The FTC sued them in August 2022. On February 27, 2026, that case settled. Kochava is now banned from selling sensitive location data and required to destroy the data it already collected.
Data brokers are companies that collect information about people from dozens of sources (apps on your phone, loyalty programs, location services, online activity), package it, and sell it. Advertisers, insurance companies, law enforcement, political campaigns are all customers. The people whose data is being sold almost never know any of this is happening. Kochava’s product included location data granular enough to show whether a specific device had visited an abortion clinic, a domestic violence shelter, or an addiction rehab center. In states where abortion access is restricted or criminalized, that data isn’t just invasive. It’s potentially dangerous.
This isn’t a one-off enforcement action. In December 2024, the FTC settled with Mobilewalla and Gravy Analytics, two other data brokers selling sensitive location data. Same category of violation. Kochava is the third case in roughly 14 months. That’s an enforcement posture, not just occasional action.

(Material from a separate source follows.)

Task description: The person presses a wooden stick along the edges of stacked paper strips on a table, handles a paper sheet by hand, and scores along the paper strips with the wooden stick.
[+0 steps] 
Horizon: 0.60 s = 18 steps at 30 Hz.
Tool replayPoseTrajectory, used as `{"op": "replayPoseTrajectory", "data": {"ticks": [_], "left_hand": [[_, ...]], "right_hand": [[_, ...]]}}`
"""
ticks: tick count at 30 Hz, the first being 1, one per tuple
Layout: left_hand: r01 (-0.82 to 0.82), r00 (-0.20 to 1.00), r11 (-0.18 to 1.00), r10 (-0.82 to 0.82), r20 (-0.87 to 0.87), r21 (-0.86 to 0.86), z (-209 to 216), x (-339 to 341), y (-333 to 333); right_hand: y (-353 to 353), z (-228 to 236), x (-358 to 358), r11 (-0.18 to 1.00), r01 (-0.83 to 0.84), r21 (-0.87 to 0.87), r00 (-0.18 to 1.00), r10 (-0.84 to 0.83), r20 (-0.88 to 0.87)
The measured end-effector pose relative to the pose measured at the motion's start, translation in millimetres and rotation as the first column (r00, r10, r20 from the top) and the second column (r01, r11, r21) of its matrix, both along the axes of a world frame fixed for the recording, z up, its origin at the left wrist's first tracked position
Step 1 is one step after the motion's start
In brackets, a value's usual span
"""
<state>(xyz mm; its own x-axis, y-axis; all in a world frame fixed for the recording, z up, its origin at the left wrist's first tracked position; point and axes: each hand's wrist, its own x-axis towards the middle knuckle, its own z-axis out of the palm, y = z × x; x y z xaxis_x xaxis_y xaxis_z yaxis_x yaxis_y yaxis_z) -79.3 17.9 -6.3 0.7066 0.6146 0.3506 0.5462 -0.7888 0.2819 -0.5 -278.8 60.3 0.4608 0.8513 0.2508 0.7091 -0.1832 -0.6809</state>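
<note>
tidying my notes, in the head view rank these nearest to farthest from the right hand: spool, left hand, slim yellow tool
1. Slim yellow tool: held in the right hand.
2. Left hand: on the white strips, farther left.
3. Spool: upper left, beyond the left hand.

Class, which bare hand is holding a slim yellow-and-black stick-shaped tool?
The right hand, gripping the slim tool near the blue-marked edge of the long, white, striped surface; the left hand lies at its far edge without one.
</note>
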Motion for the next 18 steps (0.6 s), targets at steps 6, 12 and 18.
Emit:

The destruction requirement is notable. In most privacy enforcement contexts, companies pay fines and change practices going forward. The data that’s already out there stays out there. This settlement goes further: the historical records of who visited what clinic have to go. Whether that’s fully verifiable is a different question, but the legal obligation exists. That’s more than consumers have had in most comparable situations.
On the state level, California launched the DROP platform in 2026, a mechanism from the DELETE Act that lets California residents submit a single deletion request to multiple data brokers simultaneously. Before this, opting out meant finding each broker individually, one at a time, across hundreds of companies. Most people gave up. This removes that friction on purpose.
The data broker market hasn’t been fixed. But the legal landscape is shifting, and enforcement cases like Kochava put the whole thing in public record. When people know this market exists, they get angry. That feedback loop is how this gets better over time.